Credit: iStock Photo
Lucky is the man who does not have skeletons in his closet, so goes the saying. But in this digital era, the closet or cupboard has been replaced by our smartphones and laptops. These gadgets now hold so many vital and crucial records of our lives that if they land in the wrong hands, our future could be in jeopardy.
In the last decade or two, mobile phone usage has become so pervasive that it has scaled all class, gender and age barriers. Our lives have become so dependent on our phones that they have now become an extension of ourselves.
With each upgrade and new feature, these devices have progressively entwined themselves with our private and official lives.
In the early 2000s, we had the feature phones that could carry our contact lists, call logs, text messages, and maybe a few games. They could not access the internet or download apps, photos or videos.
Those were the early days, and mobile phones were prized possessions, with even incoming calls and messages getting charged. People saw this as a new mode of communication that helped them stay in touch while on the move but used it very sparingly and followed some cheat codes to beat high call rates.
The traditional landline phones continued to hold sway, as they were cheaper; the only threat mobile phones posed then was to wristwatches and clocks.
Once the charges for incoming calls and messages were abolished, mobile phone sales and usage grew by leaps and bounds.
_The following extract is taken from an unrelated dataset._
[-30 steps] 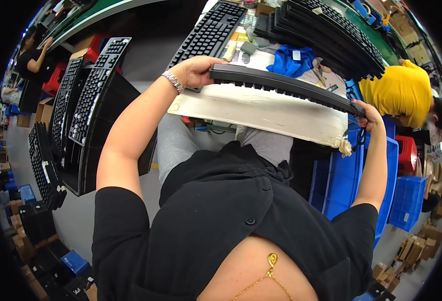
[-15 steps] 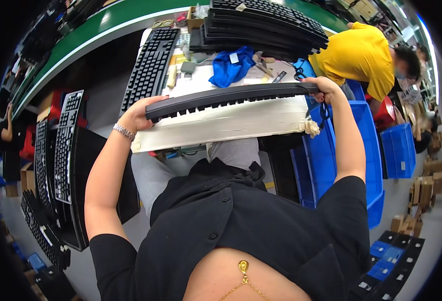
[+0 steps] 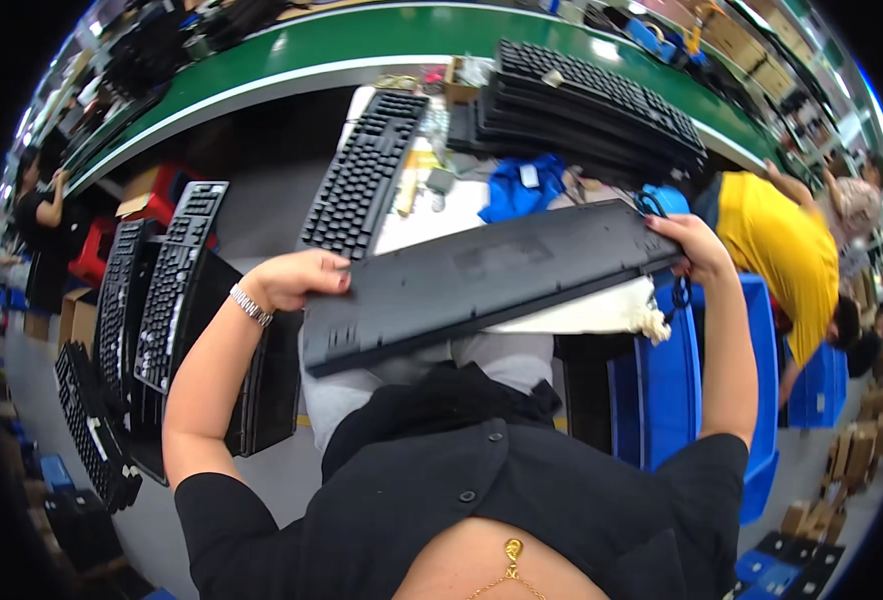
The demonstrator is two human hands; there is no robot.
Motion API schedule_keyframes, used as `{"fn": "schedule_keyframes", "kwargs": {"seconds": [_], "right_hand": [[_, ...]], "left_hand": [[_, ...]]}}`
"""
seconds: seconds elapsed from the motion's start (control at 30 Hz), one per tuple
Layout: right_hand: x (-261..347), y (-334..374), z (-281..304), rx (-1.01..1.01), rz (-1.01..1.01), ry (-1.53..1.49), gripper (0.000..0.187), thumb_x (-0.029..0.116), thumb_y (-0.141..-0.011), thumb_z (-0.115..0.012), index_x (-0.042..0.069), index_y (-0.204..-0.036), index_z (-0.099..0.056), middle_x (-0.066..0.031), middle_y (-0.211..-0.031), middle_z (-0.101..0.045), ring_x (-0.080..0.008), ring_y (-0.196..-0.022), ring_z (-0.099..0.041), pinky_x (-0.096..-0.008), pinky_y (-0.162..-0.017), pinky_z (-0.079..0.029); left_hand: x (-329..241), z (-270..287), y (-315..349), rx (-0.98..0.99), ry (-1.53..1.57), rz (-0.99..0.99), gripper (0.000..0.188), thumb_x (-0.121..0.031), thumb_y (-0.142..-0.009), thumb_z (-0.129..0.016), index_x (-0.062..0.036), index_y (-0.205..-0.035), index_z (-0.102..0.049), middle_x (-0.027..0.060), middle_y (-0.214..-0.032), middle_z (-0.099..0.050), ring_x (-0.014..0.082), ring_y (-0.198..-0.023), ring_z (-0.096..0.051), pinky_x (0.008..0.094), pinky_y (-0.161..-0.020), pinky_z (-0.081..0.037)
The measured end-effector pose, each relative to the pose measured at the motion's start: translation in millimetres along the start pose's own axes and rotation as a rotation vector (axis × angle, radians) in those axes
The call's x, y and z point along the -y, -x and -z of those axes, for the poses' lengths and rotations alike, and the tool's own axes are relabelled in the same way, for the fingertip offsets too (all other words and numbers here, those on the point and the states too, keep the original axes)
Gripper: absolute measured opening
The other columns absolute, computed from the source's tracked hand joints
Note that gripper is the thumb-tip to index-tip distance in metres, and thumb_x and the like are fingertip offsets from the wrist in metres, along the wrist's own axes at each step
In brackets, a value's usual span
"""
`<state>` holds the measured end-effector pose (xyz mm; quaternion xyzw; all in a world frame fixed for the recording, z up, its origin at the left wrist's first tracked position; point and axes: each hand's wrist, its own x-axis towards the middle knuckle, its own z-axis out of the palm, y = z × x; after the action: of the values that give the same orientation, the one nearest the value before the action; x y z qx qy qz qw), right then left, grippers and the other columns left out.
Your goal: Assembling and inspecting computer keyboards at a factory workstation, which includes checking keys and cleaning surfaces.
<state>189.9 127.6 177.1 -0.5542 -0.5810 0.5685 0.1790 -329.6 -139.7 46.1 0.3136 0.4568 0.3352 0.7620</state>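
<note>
A black keyboard is held up between my hands, its flat underside facing me and its left end tilted lower. My left hand is closed on its left end, thumb on the underside. At the right end, my right hand grips the keyboard close to a bundled black cable. Below and behind it shows part of the white-topped workbench. Another black keyboard lies on the bench beyond my left hand. A blue cloth sits in the middle of the bench.
Stacked keyboards stand at the bench's far right. More keyboards lean at my left. Blue bins are at my right. A person in a yellow shirt bends over nearby. A green conveyor runs behind.
The keyboard has turned from edge-on to show its underside, and its left end has dropped toward me. My view has shifted. The person in yellow has bent lower.
</note>
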Motion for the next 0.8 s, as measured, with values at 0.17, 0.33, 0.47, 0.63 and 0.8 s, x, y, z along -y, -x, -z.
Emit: {"fn": "schedule_keyframes", "kwargs": {"seconds": [0.17,0.33,0.47,0.63,0.8], "right_hand": [[78.3,43.4,-51.9,0.227,0.225,0.094,0.033,0.032,-0.091,-0.079,0.007,-0.078,-0.062,0.0029,-0.055,-0.050,-0.0037,-0.038,-0.036,-0.0192,-0.034,-0.026],[179.6,7.7,-106.0,0.317,0.513,0.395,0.038,0.039,-0.087,-0.082,0.007,-0.077,-0.063,0.0000,-0.055,-0.053,-0.0061,-0.038,-0.041,-0.0194,-0.035,-0.029],[262.5,-75.0,-135.3,0.306,0.810,0.820,0.036,0.033,-0.088,-0.080,-0.001,-0.091,-0.069,-0.0032,-0.063,-0.062,-0.0072,-0.039,-0.042,-0.0202,-0.035,-0.032],[404.3,-239.6,-155.7,-0.779,1.582,1.353,0.030,0.016,-0.092,-0.062,0.003,-0.117,-0.071,-0.0208,-0.134,-0.064,-0.0392,-0.118,-0.062,-0.0424,-0.098,-0.052],[379.4,-189.0,-206.4,-0.581,1.371,1.095,0.023,0.018,-0.091,-0.067,0.005,-0.110,-0.068,-0.0249,-0.136,-0.060,-0.0368,-0.124,-0.060,-0.0468,-0.109,-0.047]], "left_hand": [[-56.0,-75.0,110.5,0.092,-0.345,0.120,0.035,-0.009,-0.080,-0.085,0.0055,-0.106,-0.068,0.0044,-0.096,-0.073,0.0100,-0.076,-0.062,0.0214,-0.070,-0.052],[-55.7,-92.3,181.9,-0.376,-0.402,0.023,0.034,-0.010,-0.075,-0.088,0.0037,-0.100,-0.069,0.0026,-0.088,-0.071,0.0100,-0.073,-0.058,0.0235,-0.070,-0.050],[-98.9,-87.1,189.5,-0.870,-0.836,-0.176,0.030,-0.012,-0.076,-0.086,0.0018,-0.097,-0.069,0.0024,-0.078,-0.067,0.0122,-0.064,-0.051,0.0248,-0.063,-0.044],[-226.8,4.4,76.7,-1.190,-1.722,-0.650,0.035,-0.011,-0.087,-0.071,-0.0033,-0.119,-0.062,0.0139,-0.101,-0.072,0.0331,-0.081,-0.066,0.0406,-0.076,-0.052],[-349.1,150.4,-80.8,-1.574,-2.414,-0.979,0.022,-0.014,-0.092,-0.059,-0.0062,-0.113,-0.056,0.0114,-0.110,-0.065,0.0317,-0.095,-0.069,0.0445,-0.085,-0.056]]}}
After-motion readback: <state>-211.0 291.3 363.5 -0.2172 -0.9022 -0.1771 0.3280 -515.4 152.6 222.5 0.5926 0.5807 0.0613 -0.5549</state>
Many one-handset households turned into multi-handset ones, and soon families began pondering whether a landline was needed at all.
Along came camera phones. Many wondered why a camera was needed on a phone, which is meant to communicate. But all naysayers were proved wrong, and what these camera phones spawned was something no one had foreseen – selfie culture.
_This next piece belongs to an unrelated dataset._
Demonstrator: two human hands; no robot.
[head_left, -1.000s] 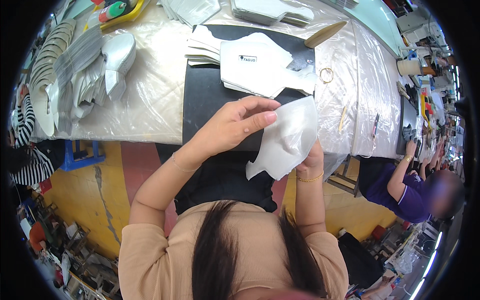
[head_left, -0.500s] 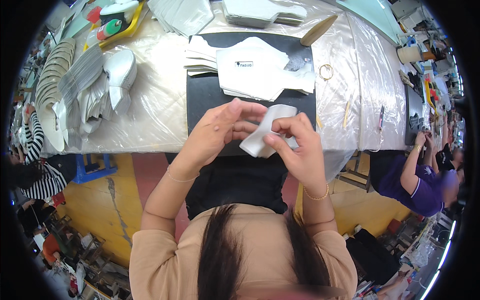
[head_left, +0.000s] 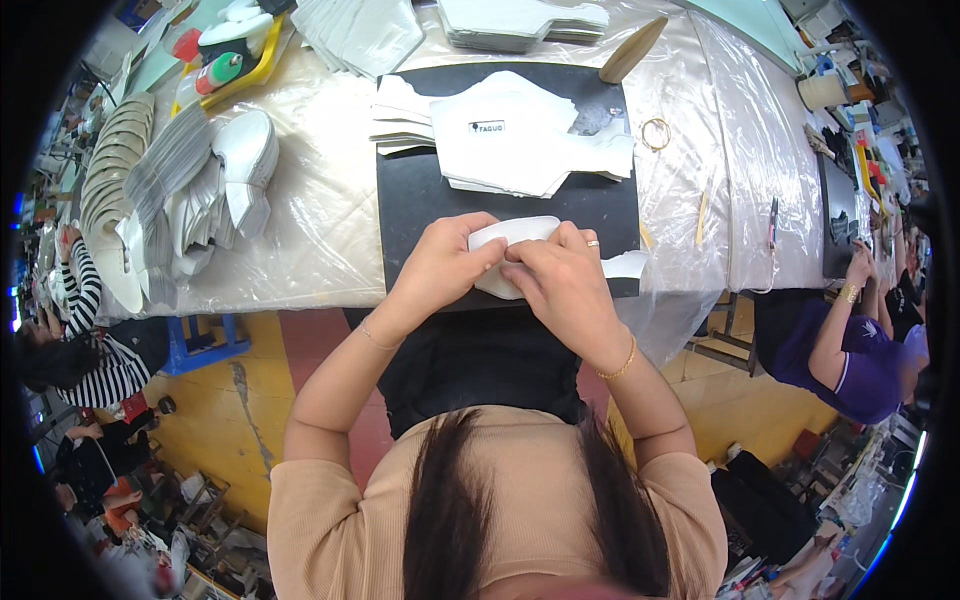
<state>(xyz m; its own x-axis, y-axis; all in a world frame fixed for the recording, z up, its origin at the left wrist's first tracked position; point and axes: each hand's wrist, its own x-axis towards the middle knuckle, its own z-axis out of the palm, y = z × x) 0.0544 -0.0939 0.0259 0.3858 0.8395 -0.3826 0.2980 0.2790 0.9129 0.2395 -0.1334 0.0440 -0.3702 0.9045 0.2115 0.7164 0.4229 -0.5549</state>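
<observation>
Close to the table's front edge, I hold a curved white shoe-upper piece (head_left: 515,230) between both hands. My left hand (head_left: 448,262) pinches its left side, thumb against the near face. The fingers of my right hand (head_left: 562,272) press together on its right part, bent over the material. A white tip (head_left: 626,265) sticks out beyond my right hand; whether it belongs to the same piece is hidden. Just past my hands, a stack of flat white pieces (head_left: 520,135) lies on a black mat (head_left: 415,200).
Bundles of white pieces (head_left: 245,160) and nested beige curved parts (head_left: 115,170) stand at the left, below a yellow tray (head_left: 262,65). A pointed wooden tool (head_left: 635,50), a tape ring (head_left: 655,134) and a pen-like tool (head_left: 773,222) lie right. People sit on both sides.
My left hand has closed on the white piece, which was in my right hand alone. The piece has turned to lie more crosswise, and my right hand has moved slightly left over it.
</observation>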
Now no age group, social strata or ethnicity is free from this narcissistic affliction; hardly any occasion or place is considered not kosher for a selfie. Now we have reached such a stage where prominent handset brands are offering ‘selfie cameras’ as their unique selling proposition!
However, the game changer was the smartphone. They offered a seamless link to the internet, and the facility to download apps completely changed our personal and work lives.
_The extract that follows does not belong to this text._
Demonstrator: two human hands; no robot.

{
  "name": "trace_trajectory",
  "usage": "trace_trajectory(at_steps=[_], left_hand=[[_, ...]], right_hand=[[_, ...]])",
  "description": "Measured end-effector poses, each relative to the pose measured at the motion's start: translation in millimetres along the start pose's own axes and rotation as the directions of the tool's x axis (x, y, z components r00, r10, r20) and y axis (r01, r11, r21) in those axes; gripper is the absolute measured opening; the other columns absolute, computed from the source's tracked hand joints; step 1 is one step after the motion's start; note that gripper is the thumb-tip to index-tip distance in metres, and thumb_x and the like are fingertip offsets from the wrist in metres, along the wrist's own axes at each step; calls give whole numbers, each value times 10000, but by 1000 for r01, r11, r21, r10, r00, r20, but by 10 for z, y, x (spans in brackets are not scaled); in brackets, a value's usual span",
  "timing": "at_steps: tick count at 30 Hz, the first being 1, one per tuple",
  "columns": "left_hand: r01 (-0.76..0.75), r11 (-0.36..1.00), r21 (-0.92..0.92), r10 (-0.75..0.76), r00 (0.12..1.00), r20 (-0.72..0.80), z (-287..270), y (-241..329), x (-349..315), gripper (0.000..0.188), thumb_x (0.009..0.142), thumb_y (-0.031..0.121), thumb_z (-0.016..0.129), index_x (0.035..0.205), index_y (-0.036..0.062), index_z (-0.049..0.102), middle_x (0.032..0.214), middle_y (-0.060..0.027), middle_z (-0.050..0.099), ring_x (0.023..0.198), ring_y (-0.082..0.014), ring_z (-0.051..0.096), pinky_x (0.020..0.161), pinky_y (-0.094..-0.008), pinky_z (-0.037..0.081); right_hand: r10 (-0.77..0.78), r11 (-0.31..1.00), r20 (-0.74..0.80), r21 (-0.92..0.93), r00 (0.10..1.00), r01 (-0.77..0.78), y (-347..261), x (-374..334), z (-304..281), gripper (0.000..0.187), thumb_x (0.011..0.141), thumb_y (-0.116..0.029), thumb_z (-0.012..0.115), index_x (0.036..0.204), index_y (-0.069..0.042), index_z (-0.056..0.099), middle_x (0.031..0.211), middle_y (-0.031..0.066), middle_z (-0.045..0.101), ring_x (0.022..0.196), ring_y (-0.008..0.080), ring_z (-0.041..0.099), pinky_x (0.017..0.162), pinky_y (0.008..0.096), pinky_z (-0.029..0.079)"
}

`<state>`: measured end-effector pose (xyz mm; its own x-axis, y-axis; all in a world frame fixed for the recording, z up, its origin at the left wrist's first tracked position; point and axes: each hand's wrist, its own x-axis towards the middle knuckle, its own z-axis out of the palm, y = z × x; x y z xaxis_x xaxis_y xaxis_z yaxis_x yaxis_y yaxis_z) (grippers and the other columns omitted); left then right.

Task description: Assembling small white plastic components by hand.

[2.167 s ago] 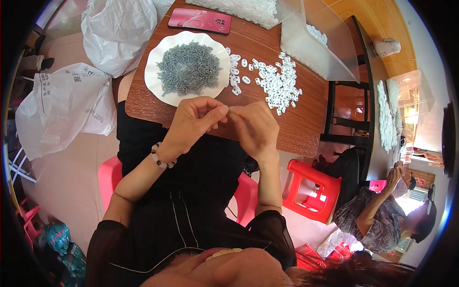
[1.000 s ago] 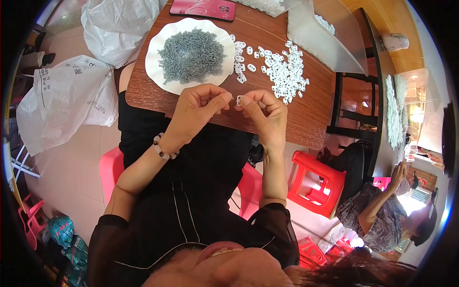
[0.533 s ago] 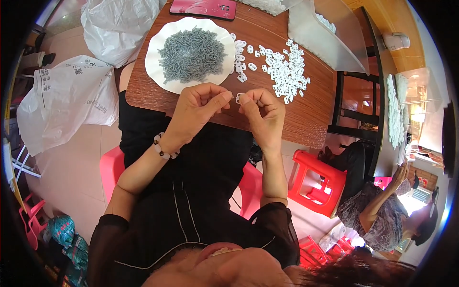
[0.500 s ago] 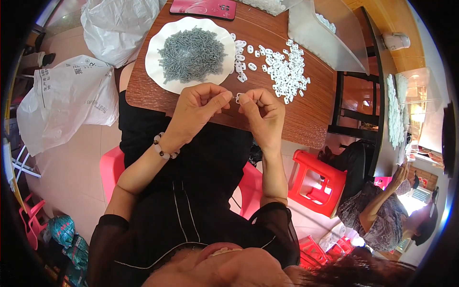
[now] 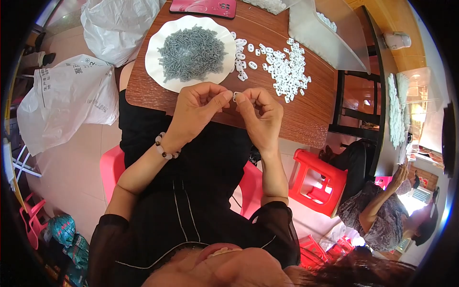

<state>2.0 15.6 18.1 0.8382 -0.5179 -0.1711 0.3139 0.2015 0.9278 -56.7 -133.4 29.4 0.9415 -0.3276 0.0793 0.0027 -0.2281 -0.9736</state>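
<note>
Over the near edge of the table, my left hand and my right hand meet at their fingertips. A small white plastic piece with holes is pinched between my right thumb and forefinger. My left thumb and forefinger are pressed together against its side; what they hold, if anything, is too small to make out. Just beyond my left hand stands a white scalloped plate heaped with small grey rod-shaped plugs. Past my right hand lies a loose pile of the same white pieces, with several more beside the plate.
A pink phone lies at the table's far edge. A translucent bin stands at the far right. White sacks sit on the floor at left, a red stool at right. Another person works at a neighbouring table.
My right hand has shifted slightly left, bringing the white piece up against my left fingertips. The plate and the piles have stayed put.
</note>
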Motion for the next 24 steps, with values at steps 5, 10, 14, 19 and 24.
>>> trace_trajectory(at_steps=[5,10,14,19,24], left_hand=[[-14,1000,-21,13,1000,-16,14,-12,-5,139,874,118,639,910,-14,662,755,-23,652,674,-39,580,608,-175,464],[1,999,-45,-2,999,-38,14,-24,-26,143,875,121,639,910,-15,665,742,-25,652,667,-42,581,602,-176,467],[44,998,-46,-46,998,-37,23,-2,-24,139,871,117,643,914,-13,667,746,-33,659,655,-40,577,588,-175,468],[32,995,-96,-34,999,-11,-25,-13,-42,161,884,149,627,919,-2,671,745,-35,659,589,-25,527,517,-160,414],[35,986,-162,-40,999,-25,-48,-22,-30,188,898,181,608,924,8,676,708,-16,636,528,-8,450,459,-151,327]], right_hand=[[-5,1000,5,16,1000,5,6,-4,17,122,872,-99,646,821,0,596,657,-32,592,585,-5,480,501,159,374],[-19,999,11,28,1000,18,-16,-6,51,117,875,-95,640,832,6,598,681,-11,618,608,8,523,524,165,411],[-26,999,13,32,1000,26,8,-3,37,120,880,-95,633,842,13,597,703,-5,626,624,15,537,544,167,422],[38,989,47,143,998,-44,-34,12,6,109,886,-84,620,839,12,595,701,-11,608,629,16,526,568,161,413],[89,978,53,185,995,-97,-51,9,-39,98,888,-73,612,837,9,594,678,-20,581,614,15,507,565,159,396]])
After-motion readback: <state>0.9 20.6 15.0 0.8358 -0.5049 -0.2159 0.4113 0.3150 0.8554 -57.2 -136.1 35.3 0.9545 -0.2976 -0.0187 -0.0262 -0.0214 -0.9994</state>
It changed the way we socialise, handle finances, shop, travel, and access news and entertainment. Smartphones are the first thing we look at after waking up and the last thing before crashing at night. They have now become a rich repository of your personal photos and videos, your health data, banking and digital payments apps, and authenticator gateways to access protected networks of your office.
Losing a smartphone is a calamity, irrespective of the passcodes and other safety nets. Even moving data from an old smartphone to a new one is as challenging as moving houses!